Melanie Mitchell: AI's Challenge to Understanding the World

PLENARY SESSION 6 | Thursday, August 22, 17:30-18:45 | Auditorium 1 (1441-011)


Melanie Mitchell is Professor at the Santa Fe Institute, USA. Her current research focuses on conceptual abstraction and analogy-making in artificial intelligence systems.  Prof. Mitchell is the author or editor of six books and numerous scholarly papers in the fields of artificial intelligence, cognitive science, and complex systems. Her 2009 book Complexity: A Guided Tour (Oxford University Press) won the 2010 Phi Beta Kappa Science Book Award, and her 2019 book Artificial Intelligence: A Guide for Thinking Humans (Farrar, Straus, and Giroux) was shortlisted for the 2023 Cosmos Prize for Scientific Writing. She is the recipient of the Senior Scientific Award from the Complex Systems Society, the Distinguished Cognitive Scientist Award from UC Merced, and the Herbert A. Simon Award of the International Conference on Complex Systems. Prof.Mitchell originated the Santa Fe Institute's Complexity Explorer platform, which offers online courses and other educational resources related to the field of complex systems. Her online course Introduction to Complexity was named one of Class Central’s "Best Free Online Courses of All Time."

Abstract of lecture

I will survey a debate in the artificial intelligence (AI) research community on the extent to which current AI systems can be said to “understand” language and the physical and social situations language encodes. I will describe arguments that have been made for and against such understanding, hypothesize about what humanlike understanding entails, and discuss what methods can be used to fairly evaluate understanding and intelligence in AI systems. 

Plenary dialogue

Professor Mitchell will deliver her lecture remotely and then engage in a live dialogue with two interlocutors before addressing questions from the audience. Moderator: TBA.

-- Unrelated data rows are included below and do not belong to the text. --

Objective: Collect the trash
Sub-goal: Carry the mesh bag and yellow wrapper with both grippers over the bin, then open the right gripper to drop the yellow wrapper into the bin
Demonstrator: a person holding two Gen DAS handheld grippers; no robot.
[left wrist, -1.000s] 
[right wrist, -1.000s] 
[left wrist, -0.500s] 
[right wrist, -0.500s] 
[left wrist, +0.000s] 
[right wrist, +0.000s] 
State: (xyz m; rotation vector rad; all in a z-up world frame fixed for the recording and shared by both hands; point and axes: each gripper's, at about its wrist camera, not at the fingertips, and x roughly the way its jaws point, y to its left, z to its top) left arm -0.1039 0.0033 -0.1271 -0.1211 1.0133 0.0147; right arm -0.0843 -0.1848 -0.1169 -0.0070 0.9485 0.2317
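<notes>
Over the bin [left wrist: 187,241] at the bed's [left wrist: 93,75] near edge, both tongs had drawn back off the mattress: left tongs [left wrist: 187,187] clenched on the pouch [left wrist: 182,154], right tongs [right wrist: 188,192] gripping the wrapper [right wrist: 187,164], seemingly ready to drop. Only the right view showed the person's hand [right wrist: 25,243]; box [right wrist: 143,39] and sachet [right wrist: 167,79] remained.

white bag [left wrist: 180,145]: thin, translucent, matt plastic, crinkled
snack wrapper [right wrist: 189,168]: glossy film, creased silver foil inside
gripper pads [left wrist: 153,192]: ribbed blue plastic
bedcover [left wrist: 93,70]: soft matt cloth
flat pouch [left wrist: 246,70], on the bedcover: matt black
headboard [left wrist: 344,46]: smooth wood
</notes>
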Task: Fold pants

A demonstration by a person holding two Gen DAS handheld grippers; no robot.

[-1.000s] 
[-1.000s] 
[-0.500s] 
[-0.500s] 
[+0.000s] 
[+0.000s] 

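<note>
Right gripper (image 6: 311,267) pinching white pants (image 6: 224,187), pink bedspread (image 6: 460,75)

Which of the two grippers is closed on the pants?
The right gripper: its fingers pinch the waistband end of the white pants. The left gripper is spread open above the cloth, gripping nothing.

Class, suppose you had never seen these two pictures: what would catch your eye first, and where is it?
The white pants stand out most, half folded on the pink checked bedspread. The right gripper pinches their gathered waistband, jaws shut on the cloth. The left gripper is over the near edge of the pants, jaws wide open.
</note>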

Interlocutor 1: Selmer Bringsjord, Rensselaer Polytechnic Institute, USA

Selmer Bringsjord specializes in the logico-mathematical and philosophical foundations of artificial intelligence (AI) and cognitive science (CogSci), in collaboratively building AI systems/cognitive robots on the basis (primarily) of computational logic, and in the logic-based and theorem-guided modeling and simulation of rational, human-level-and-above cognition. 

Interlocutor 2: Robin Zebrowski, Beloit College in Wisconsin, USA

Robin L. Zebrowski is Professor and Chair of Cognitive Science at Beloit College in Wisconsin, USA. She holds a joint appointment in Philosophy, Psychology, and Computer Science. Her work focuses on 4E cognition in relation to artificial intelligence and cyborg technologies, with an increasing focus on social cognition. Her most recent work involves reconciling the problems of anthropomorphism in humanoid robotics with enactive and embodied theories of mind, as well as understanding the role and possibility of technology-mediated interactions within enactive social cognition.